Лошадь фыркала от удовольствия. Из воды, как кочан диковинного растения, торчала её гривастая голова, а глаза в сумраке сияли на озёрной зыби, как два упавших созвездия.

Когда лошадь, разбрызгивая во все стороны благодать, выбиралась на берег, мужчины принимались расчесывать ей гриву, гладить по лоснящемуся крупу и выдергивать из хвоста застрявшие колючки. В мире, казалось, не было тогда более важного дела, чем прикосновение к этой почти забытой и столь доступной каждому благодати. Казалось, и Пинхас, и Велвл, и мой отец вот-вот сами зафыркают от этой нечаянной радости, от дарованной Господом Богом щемящей душу вольницы, пусть и недолговечной.

Я оставался сторожить привязанную к опрокинутой лодке лошадь, прислушиваясь, как барахтается в воде отец, как размашисто гребет к середине озера коротышка Пинхас, как, набирая полные пригоршни воды, обливает себя не умеющий плавать Велвл, и над нами всеми полыхал небосвод, и легко, демонстрируя своё умение Всевышнему, летали деревенские ангелы - домовитые, благодушные аисты в своих черно-белых, сшитых Главным Портным смокингах.

Это была первая ночь, когда мы снова спали в постелях.

Еще рассвет не забрезжил, как запели петухи.

Господи, неужели так будет каждое утро - петушиное кукареканье, верещание аистов, теплая от снов подушка, желтая, как водяная лилия на поверхности озера, яичница на столе, яблоневая пурга за окном?

Но в полдень пришел хмурый хозяин, отозвал в сторонку Пинхаса и что-то прошептал ему на ухо...

- Хорошо, - сказал балагула.

Между тем ничего хорошего возница от него не услышал. Оказывается, в окрестностях Обеляй высадился десант - соседи, латыши-айзсарги, переодетые в форму энкаведистов, собираются выловить и перестрелять всех отступающих в одиночку красноармейцев, а с ними заодно и евреев.

- Но тут же Литва, - сказал сапожник Велвл.

- Сейчас ни Литвы, ни Латвии нет, ни Польши... - отрубил Пинхас.

- Но тут так тихо, - нетвёрдо возразил отец.

- На кладбище тоже тихо, - пробасил Пинхас. - Но там никто не живет.

- Куда же нам податься? - сдался отец.

- От Двинска недалеко и до России. Только там никто нас не тронет.

- А вы уверены? Было время, евреи оттуда бежали в Америку, - усомнился сапожник Велвл.

- Уверен, не уверен... - бросил Пинхас и вышел во двор.

Он запряг лошадь, потрепал ее за холку, наклонил к себе широкое, как лопух, ухо и что-то тихо и доверительно пробормотал. Может, благодарил гнедую, может, просил прощения за то, что досталась она не пахарю и не жнецу, а такому завзятому бродяге и беспризорнику, как он.

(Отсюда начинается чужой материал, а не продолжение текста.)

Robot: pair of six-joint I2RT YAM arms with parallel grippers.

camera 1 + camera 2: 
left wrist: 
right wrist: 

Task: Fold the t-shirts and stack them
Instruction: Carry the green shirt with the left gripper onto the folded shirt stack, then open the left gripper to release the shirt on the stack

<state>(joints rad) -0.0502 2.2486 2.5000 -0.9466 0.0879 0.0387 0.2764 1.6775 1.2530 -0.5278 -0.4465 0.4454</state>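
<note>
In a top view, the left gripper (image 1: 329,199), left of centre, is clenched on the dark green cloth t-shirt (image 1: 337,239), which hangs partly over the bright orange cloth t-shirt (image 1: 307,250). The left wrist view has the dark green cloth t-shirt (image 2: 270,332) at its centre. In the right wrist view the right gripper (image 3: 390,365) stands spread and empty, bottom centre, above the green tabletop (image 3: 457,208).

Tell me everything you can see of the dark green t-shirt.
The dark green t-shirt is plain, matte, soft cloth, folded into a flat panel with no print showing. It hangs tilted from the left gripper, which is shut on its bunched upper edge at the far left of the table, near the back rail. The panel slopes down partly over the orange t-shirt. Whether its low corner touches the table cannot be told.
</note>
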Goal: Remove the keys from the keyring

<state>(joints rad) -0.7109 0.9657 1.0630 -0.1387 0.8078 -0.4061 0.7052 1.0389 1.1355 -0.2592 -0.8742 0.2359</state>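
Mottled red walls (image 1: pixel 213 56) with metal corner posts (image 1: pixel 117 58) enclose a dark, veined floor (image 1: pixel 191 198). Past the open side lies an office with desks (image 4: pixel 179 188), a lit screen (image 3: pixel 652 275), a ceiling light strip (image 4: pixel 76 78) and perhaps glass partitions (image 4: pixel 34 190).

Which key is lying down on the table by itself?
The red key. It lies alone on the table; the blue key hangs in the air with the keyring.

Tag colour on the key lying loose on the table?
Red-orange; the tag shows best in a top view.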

До Двинска было не близко, и Пинхас, желая сократить расстояние, решил двигаться не по большаку, а напрямик, по просёлкам, переправиться на пароме через реку и выйти к латышской границе.

- На пароме?.. - насторожился отец, не очень-то и суше доверявший. - А если паром не ходит?

- А если река высохла? - передразнил его возница. - В худшем случае вернёмся на большак. Но уж если повезет, то наша пешка пройдет в дамки.

- Мы с Эсфирью, пожалуй, останемся тут, - вдруг объявил Велвл. - Будь что будет... Я уже ни во что не верю. Стоит ли мотаться из страны в страну, чтобы сгнить где-нибудь на обочине. Сил больше нет.

- Велвл! - напустилась на него мама. - Ты как хочешь. Но Эсфирь и Мендель поедут с нами.

- Сил больше нет, - повторил тот и заплакал.

- Сейчас же прекрати! Мужчина ты или не мужчина? Чему детей учишь? - озлился и мой отец.

Обеляй мы покинули заполночь.

- Только бы не напороться на высадившихся латышей, только бы не напороться... - повторял Пинхас.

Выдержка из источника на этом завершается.